▸ WORK TO BE COMPLETED: Only lines holding the word "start" are needed; copy each of them from the material.

----------------------------------------

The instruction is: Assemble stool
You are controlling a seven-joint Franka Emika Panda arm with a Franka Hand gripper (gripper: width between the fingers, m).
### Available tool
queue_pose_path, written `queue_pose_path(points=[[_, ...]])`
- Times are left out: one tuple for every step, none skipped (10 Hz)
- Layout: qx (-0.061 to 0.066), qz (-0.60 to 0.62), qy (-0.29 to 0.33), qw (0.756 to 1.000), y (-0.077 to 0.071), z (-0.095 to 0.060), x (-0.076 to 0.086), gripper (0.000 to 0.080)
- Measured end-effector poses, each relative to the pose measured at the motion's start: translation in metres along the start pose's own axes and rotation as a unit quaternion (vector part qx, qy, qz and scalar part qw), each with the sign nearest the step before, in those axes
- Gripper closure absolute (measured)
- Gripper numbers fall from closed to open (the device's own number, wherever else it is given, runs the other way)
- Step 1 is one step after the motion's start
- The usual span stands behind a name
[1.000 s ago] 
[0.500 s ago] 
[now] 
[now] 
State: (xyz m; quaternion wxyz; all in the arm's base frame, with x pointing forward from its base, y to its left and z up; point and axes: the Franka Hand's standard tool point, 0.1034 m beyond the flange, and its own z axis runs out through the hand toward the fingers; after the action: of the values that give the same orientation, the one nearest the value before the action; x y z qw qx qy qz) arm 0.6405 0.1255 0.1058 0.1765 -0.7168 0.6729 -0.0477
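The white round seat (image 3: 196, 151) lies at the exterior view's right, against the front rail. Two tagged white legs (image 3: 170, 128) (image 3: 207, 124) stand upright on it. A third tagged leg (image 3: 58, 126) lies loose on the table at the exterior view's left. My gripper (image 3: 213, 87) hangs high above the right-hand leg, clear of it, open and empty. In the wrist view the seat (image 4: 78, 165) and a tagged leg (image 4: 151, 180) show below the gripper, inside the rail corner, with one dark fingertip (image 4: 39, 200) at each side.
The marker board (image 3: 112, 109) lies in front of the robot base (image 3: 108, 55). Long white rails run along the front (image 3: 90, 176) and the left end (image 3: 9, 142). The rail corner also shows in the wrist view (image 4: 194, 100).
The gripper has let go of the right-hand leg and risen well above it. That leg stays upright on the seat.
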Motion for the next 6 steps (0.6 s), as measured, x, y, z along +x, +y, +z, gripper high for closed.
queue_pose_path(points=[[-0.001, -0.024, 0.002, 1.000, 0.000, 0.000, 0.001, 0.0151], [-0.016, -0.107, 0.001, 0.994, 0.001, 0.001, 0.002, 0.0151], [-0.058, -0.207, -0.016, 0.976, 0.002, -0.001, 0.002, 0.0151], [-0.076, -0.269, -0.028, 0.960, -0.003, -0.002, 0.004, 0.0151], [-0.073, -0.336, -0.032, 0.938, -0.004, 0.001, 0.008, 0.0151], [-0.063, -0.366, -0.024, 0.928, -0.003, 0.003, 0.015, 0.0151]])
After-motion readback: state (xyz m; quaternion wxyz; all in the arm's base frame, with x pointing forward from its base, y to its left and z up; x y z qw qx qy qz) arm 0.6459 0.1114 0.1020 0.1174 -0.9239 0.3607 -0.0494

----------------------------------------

▸ ANSWER AREA:
- Measured end-effector poses, each relative to the pose measured at the motion's start: translation in metres along the start pose's own axes and rotation as a unit quaternion (vector part qx, qy, qz and scalar part qw), each with the sign nearest the step before, in those axes
- Step 1 is one step after the motion's start

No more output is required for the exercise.